Muda o sentido da peregrinação, da procura. Já não é o Templo de Jerusalém o foco da sua caminhada mas o Senhor do Templo. Ao terceiro dia (alusão aos três dias entre a Cruz e a Ressurreição), a escuridão dá lugar à luz, a ausência à presença…e surge a pergunta de uma mãe aflita: «Filho, porque procedeste assim connosco? Teu pai e eu andávamos aflitos à tua procura». À pergunta e desabafo da mãe, Jesus responde com uma catequese: «Porque Me procuráveis? Não sabíeis que Eu devia estar na casa de meu Pai?». Jesus esclarece os pais que está na casa de Seu Pai. O pai de Jesus não é José mas o próprio Deus. Aqui se exprime de forma bem clara a filiação divina de Jesus. Jesus fala de um “dever”, Ele deve estar com o Pai. “Aquilo que parecia como desobediência ou como liberdade inconveniente com os pais, na realidade é precisamente expressão da sua obediência filial” (Papa Bento XVI, Infância de Jesus).
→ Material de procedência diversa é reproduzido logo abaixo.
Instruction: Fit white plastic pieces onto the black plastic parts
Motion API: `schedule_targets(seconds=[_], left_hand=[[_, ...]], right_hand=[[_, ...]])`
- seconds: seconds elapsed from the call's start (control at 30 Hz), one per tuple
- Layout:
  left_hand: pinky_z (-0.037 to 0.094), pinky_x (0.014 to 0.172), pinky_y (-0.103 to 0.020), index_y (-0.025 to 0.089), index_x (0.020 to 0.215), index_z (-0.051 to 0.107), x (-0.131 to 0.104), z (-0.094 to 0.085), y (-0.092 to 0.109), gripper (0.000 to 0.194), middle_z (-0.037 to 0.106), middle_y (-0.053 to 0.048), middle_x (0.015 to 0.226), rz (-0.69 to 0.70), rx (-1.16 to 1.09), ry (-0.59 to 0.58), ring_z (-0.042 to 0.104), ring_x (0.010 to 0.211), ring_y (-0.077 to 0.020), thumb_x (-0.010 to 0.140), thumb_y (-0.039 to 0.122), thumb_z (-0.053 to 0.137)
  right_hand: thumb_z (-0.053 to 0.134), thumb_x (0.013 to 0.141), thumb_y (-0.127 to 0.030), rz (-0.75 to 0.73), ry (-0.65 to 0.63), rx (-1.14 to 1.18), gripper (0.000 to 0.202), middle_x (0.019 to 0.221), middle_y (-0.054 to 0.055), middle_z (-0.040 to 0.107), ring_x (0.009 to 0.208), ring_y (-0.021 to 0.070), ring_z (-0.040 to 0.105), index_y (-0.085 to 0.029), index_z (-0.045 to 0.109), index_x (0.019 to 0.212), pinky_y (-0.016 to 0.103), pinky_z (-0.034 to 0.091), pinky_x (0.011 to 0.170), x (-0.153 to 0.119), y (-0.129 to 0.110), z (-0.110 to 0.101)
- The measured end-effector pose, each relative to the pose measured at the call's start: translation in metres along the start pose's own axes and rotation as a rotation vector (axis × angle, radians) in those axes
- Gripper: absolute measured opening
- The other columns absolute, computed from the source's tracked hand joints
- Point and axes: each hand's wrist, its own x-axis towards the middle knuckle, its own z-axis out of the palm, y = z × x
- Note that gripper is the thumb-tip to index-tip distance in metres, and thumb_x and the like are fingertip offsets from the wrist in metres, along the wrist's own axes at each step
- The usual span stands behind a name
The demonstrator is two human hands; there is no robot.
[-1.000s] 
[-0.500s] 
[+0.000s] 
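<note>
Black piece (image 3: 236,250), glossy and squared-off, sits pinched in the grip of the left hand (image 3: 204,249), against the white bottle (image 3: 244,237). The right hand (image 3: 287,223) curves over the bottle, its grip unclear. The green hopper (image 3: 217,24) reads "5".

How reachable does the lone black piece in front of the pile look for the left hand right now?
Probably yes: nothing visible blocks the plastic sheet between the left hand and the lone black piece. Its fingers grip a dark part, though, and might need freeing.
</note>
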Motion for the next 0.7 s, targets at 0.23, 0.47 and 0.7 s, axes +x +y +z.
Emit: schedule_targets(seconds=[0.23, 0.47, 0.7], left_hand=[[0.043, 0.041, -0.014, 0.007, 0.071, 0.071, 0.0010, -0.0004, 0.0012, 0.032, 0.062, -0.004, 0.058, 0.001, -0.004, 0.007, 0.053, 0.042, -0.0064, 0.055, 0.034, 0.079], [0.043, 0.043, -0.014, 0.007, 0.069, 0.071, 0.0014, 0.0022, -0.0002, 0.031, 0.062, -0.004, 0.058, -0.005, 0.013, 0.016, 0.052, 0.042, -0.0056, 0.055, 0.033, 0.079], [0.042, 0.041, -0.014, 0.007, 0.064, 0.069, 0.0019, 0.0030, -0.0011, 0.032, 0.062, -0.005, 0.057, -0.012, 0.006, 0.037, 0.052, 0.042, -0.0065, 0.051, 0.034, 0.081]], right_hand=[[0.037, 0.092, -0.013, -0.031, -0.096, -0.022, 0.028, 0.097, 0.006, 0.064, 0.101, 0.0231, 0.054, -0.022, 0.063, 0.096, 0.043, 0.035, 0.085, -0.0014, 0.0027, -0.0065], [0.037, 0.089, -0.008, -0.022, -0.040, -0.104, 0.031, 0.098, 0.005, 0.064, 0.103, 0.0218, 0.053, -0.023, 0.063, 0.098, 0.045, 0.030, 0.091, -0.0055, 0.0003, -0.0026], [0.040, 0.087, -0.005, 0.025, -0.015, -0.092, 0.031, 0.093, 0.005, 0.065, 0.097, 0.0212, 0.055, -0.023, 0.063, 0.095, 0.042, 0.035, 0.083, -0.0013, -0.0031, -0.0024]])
Eles não entenderam as palavras de Jesus

A palavra de Jesus é grande demais para caber na limitada lógica do nosso pensar e da nossa inteligência. Queremos respostas óbvias às nossas perguntas. Maria não compreende as palavras do seu próprio Filho, mas guarda-as no seu coração. Na sua fé, também em peregrinação e a caminho, Maria não arquivou nem congelou a resposta de Jesus, ponderou, questionou, meditou, deixou que o Espírito fosse iluminando e dando maturação ao seu caminho.
Somos tentados a manipular e reduzir as palavras de Jesus às nossas medidas. Precisamos de aprender com Maria, a crescer na fé, guardando a Palavra em nosso coração. Ela é feliz porque acredita, porque crê. É neste berço de peregrinos que Jesus cresce, em sabedoria, em estatura e em graça. Só uma família à procura de Deus pode ser berço de paz e lançar sementes de amor. Só numa família que guarda a Palavra em seu coração, nos seus gestos, nos seus desejos e planos, pode crescer Jesus, pode ser Natal, pode fazer acontecer o Evangelho!


Viver a palavra

Vou preparar o lugar para Jesus na minha vida, de tal modo que não possa viver sem Ele.


Rezar a palavra

Senhor Jesus, quero ardentemente fazer parte da tua família, quero cultivar esta pertença mútua
 de modo que faças parte da minha vida e eu me sinta constantemente pertença tua.
Que te entenda como o Amigo e confidente mais seguro, o Pai e a Mãe carinhoso e solícito;
Tu és o Irmão, o Esposo da alma, a fonte de onde manam as minhas relações humanas.
Livra as famílias deste mundo da insídia do egoísmo, e que na tua família humana encontrem inspiração. 
Proteje-nos do individualismo para que no berço das nossas relações possas continuar a nascer.